On designing kuadrant rate limiting and considering Istio/Envoy's rate limiting offering, we hit two limitations.
- Shared Rate Limiting Domain: The rate limiting
domain
used in the global rate limiting filter in Envoy are shared across the Ingress Gateway.
This is because Istio creates only one filter chain by default at the listener level.
This means the rate limiting filter configuration is shared at the gateway level
(which rate limiting service to call, which domain to use). The triggering of actual rate limiting
calls happens at the
virtual host / route level by adding actions and descriptors.
This need to have shared domains causes several issues:
- All rate limit configurations applied to limitador need to use a shared domain or set of shared domains (when using stages). This means that for each rate limiting request, limitador will need to iterate through each of the rate limit resources within the shared domain and evaluate each of their conditions to find which one applies. As the number of APIs increases so would the number of resources that limitador would need to evaluate.
- With a shared domain comes the risk of a clash. To avoid a potential clash, either the user or Kuadrant controller would need to inject a globally unique condition into each rate limit resource.
- Limited ability to invoke rate limiting based on the method or path: Although Envoy supports applying rate limits at both the virtual host and also the route level, via Istio this currently only works if you are using a VirtualService. This is because the EnvoyFilter needed to configure rate limiting needs a named route in order to match and apply a change to a specific route. This means for non VirtualService routing (IE HTTPRoute) path, header and method conditional rules must all be applied in Limitador directly which naturally creates additional load on Limitador, latency for endpoints that don’t need/want rate limiting and the descriptors needed to apply rate limiting rules must all be defined at the host level rather than based on the path / method. Issues capturing this limitation are linked below:
Therefore, not giving up entirely in existing Envoy's RateLimit Filter, we decided to move on and leverage the Envoy's Wasm Network Filter and implement rate limiting wasm-shim module compliant with the Envoy's Rate Limit Service (RLS). This wasm-shim module accepts a PluginConfig struct object as input configuration object.

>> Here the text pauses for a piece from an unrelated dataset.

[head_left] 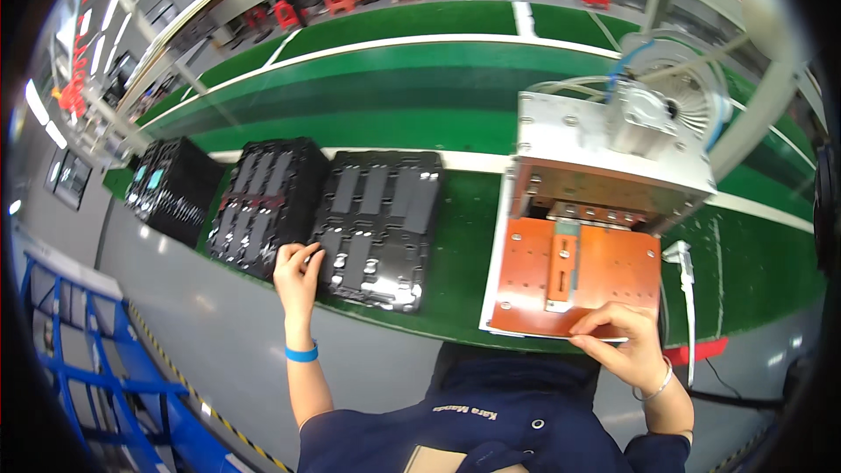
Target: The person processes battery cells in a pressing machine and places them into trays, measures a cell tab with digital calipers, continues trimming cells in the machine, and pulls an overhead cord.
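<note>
My left hand [298, 278] is at the near edge of the black trays, its fingertips pinched together; anything between them is too small to make out. It is over the gap between the middle tray stack [265, 201] and the right black tray [377, 226], both with grey strip-like pieces in their compartments. My right hand [624, 343] hovers at the front edge of an orange plate [613, 276] on a bench machine, thumb and forefinger brought close together. What they hold, if anything, cannot be seen. A slotted orange block [561, 267] sits in the plate's middle.
The machine's silver upper housing [613, 153] rises behind the orange plate, with a clear reel [679, 92] and blue tubing. Another black tray stack [171, 188] is at far left. A white handheld tool [685, 289] lies right of the machine. A green conveyor [394, 92] runs behind.
</note>
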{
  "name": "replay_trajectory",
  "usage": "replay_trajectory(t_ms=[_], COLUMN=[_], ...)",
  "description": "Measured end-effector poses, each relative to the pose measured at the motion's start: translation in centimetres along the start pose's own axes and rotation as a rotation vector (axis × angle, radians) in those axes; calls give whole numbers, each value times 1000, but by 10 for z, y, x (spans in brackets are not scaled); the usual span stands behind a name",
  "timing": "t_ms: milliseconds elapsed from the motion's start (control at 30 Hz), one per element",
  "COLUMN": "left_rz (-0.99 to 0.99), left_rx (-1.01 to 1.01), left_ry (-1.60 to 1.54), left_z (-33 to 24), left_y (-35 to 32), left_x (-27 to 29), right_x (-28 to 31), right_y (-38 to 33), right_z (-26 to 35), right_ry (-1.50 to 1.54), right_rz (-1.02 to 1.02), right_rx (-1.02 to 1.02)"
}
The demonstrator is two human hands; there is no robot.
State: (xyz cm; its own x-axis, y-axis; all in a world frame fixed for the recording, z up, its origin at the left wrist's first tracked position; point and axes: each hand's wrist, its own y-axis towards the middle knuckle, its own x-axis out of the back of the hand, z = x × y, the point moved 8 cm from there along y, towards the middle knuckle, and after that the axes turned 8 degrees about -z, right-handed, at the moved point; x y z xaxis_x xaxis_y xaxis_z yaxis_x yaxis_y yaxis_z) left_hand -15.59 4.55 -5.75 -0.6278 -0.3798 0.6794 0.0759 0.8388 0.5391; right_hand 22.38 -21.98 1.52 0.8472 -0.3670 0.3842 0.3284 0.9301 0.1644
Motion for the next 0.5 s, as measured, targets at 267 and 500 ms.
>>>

WASM filter configuration object (PluginConfig struct):
# The filter’s behaviour in case the rate limiting service does not respond back. When it is set to true, Envoy will not allow traffic in case of communication failure between rate limiting service and the proxy.
failure_mode_deny: true
rate_limit_policies:
- name: toystore
rate_limit_domain: toystore-app
upstream_cluster: rate-limit-cluster
hostnames: ["*.toystore.com"]
gateway_actions:
- rules:
- paths: ["/admin/toy"]
methods: ["GET"]
hosts: ["pets.toystore.com"]
configurations:
- actions:
- generic_key:
descriptor_key: admin
descriptor_value: "1"
The WASM filter configuration resources are part of the internal configuration and therefore not exposed to the end user.
At the WASM filter level, there are no HTTPRoute level or Gateway level rate limit policies. The rate limit policies in the wasm plugin configuration may not map 1:1 to user managed RateLimitPolicy custom resources. WASM rate limit policies have an internal logical name and a set of hostnames to activate it based on the incoming request’s host header.
Kuadrant deploys one WASM filter for rate limiting per gateway. Only when rate limiting needs to be applied in a gateway.
The WASM filter builds a tree based data structure holding the rate limit policies. The longest (sub)domain match is used to select the policy to be applied. Only one policy is being applied per invocation.